Data records
[Start of Attachment]
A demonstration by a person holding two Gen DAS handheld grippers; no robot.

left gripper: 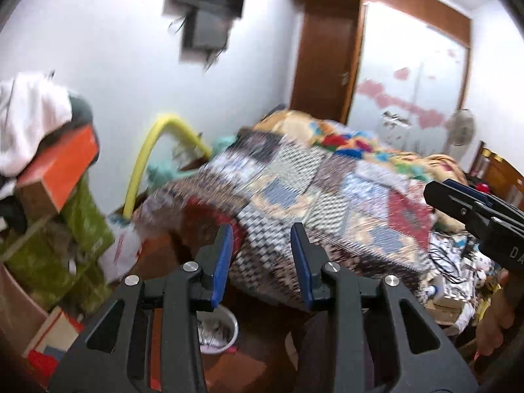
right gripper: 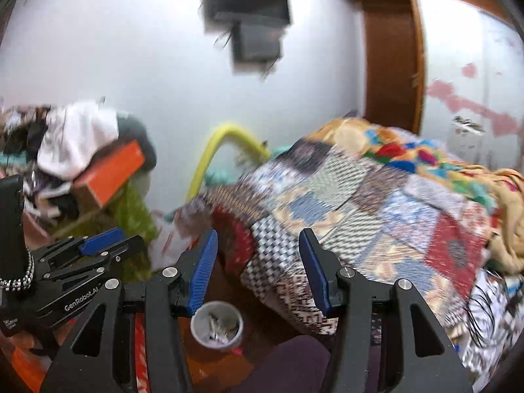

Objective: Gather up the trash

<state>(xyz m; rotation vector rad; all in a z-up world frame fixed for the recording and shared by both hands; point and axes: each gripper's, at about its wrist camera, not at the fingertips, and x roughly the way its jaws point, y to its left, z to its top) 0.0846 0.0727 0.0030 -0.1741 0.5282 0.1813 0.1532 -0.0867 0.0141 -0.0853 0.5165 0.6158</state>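
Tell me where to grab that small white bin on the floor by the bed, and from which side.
Grip the rim of the white bin, coming straight down from above. It stands upright with its round mouth open and trash inside, so one finger probably fits inside the wall and one outside. The right gripper is open and nearest; the patchwork quilt crowds its bed side.

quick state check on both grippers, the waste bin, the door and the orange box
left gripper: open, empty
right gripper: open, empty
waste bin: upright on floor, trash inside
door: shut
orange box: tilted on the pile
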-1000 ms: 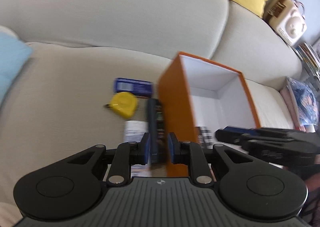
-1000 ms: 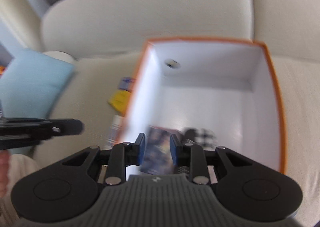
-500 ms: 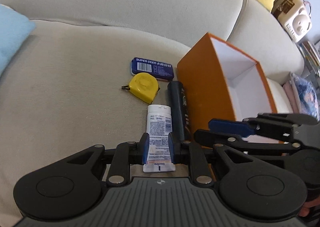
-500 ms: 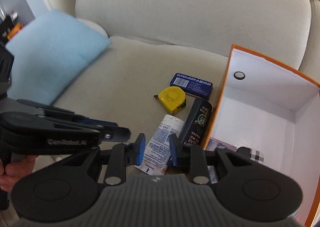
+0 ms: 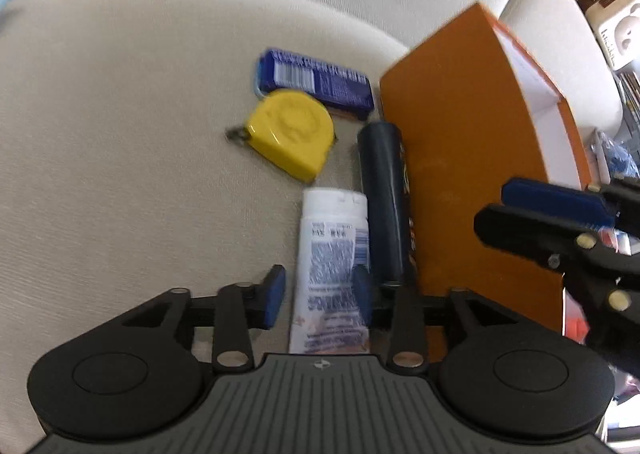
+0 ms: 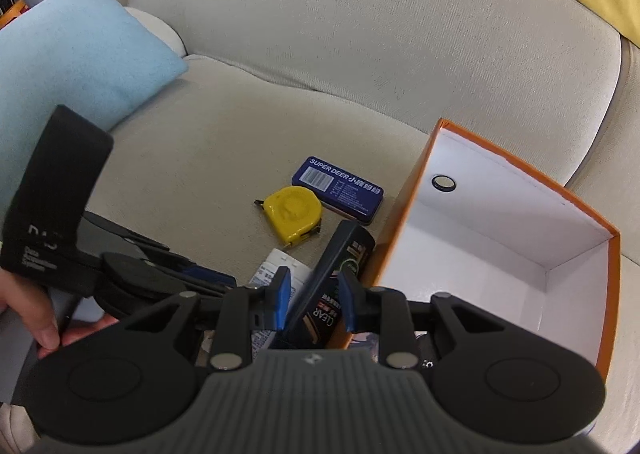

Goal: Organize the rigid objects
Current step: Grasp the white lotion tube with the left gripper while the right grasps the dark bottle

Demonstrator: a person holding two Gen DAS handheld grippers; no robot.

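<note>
Left wrist view: the left gripper (image 5: 316,296) is opening astride the white tube (image 5: 332,274), lying lengthwise at lower centre, pads seemingly clear of it. Right wrist view: the right gripper (image 6: 314,296) is standing part-open around the dark bottle (image 6: 332,286), contact unclear, beside the orange box (image 6: 404,230).

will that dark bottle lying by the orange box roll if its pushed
Probably: the dark bottle is a smooth cylinder on its side. The orange box blocks one way, the white tube the other. The soft sofa cushion should slow it.
</note>
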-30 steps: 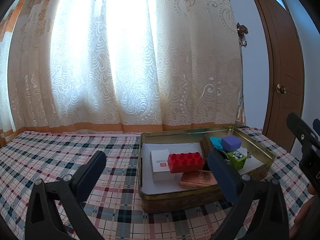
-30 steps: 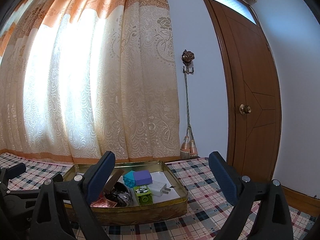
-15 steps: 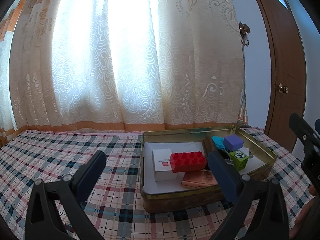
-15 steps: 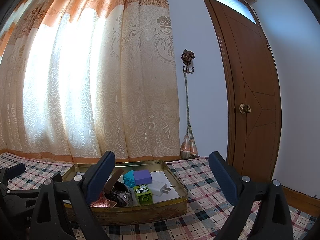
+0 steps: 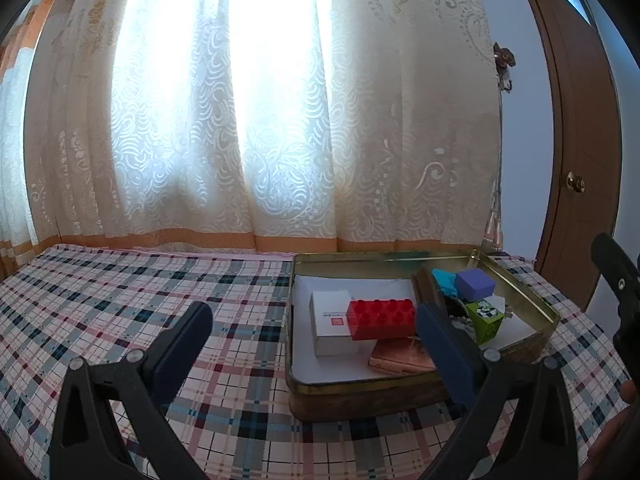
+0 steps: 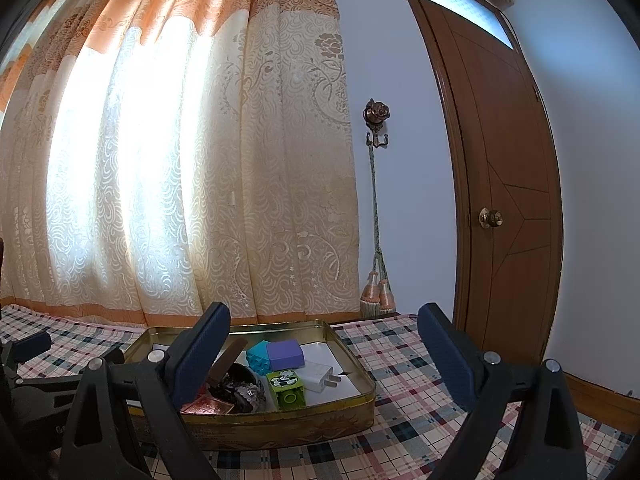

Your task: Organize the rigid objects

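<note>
The left gripper [image 5: 310, 340] is held low over the plaid tablecloth [image 5: 120, 300], pointed forward and roughly level; its jaws are spread wide and nothing is held between them. Its left finger [image 5: 176, 352] is seen over bare cloth, while its right finger [image 5: 448, 356] overlaps the near right part of the gold tin [image 5: 360, 396]. The right gripper [image 6: 320, 360] is likewise held low and level, aimed toward the curtain [image 6: 180, 180] and the wooden door [image 6: 508, 200]; its jaws are also wide apart and empty. Its left finger [image 6: 200, 356] is seen in front of the tin's left half, and its right finger [image 6: 446, 360] over the cloth to the right of the tin. In the left wrist view a part of the right gripper is glimpsed at the right edge.

The rigid objects are gathered in the open tin, which rests on the cloth. In it, a red brick [image 5: 380, 318] is set against a white box [image 5: 330, 322], with a copper-coloured flat piece [image 5: 400, 356] just in front. Toward the tin's right end, a purple block [image 5: 474, 284] and a teal brick [image 5: 444, 280] are stacked above a green brick [image 5: 486, 318]. A white charger plug [image 6: 320, 376] is laid beside the green brick, and a dark sequined item [image 6: 240, 390] is seen near a brown stick-like piece [image 6: 226, 360] leaning at a tilt.
</note>
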The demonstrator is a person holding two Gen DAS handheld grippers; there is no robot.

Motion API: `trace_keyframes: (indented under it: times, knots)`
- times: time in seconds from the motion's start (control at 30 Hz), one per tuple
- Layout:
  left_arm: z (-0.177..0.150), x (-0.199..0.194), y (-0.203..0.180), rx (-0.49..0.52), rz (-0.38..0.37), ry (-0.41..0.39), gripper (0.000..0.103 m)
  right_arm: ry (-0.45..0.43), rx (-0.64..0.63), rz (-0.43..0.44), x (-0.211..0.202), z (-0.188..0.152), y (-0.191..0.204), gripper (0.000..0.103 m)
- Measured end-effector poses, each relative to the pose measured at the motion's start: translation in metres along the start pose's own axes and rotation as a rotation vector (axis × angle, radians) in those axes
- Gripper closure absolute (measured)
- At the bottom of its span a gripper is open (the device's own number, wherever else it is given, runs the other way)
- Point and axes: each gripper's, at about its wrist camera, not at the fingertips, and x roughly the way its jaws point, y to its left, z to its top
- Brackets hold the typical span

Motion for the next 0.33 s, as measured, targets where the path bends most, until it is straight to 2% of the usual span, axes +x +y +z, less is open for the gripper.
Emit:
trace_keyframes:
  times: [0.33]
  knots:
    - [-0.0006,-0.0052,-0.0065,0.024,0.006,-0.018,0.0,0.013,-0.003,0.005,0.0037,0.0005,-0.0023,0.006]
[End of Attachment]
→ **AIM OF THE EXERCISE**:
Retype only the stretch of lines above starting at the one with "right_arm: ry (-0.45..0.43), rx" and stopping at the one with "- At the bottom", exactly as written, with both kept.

→ **WRITTEN ANSWER**:
  right_arm: ry (-0.45..0.43), rx (-0.64..0.63), rz (-0.43..0.44), x (-0.211..0.202), z (-0.188..0.152), y (-0.191..0.204), gripper (0.000..0.103 m)
- Measured end-effector poses, each relative to the pose measured at the motion's start: translation in metres along the start pose's own axes and rotation as a rotation vector (axis × angle, radians) in those axes
- Gripper closure absolute (measured)
- At the bottom of its span a gripper is open (the device's own number, wherever else it is given, runs the other way)

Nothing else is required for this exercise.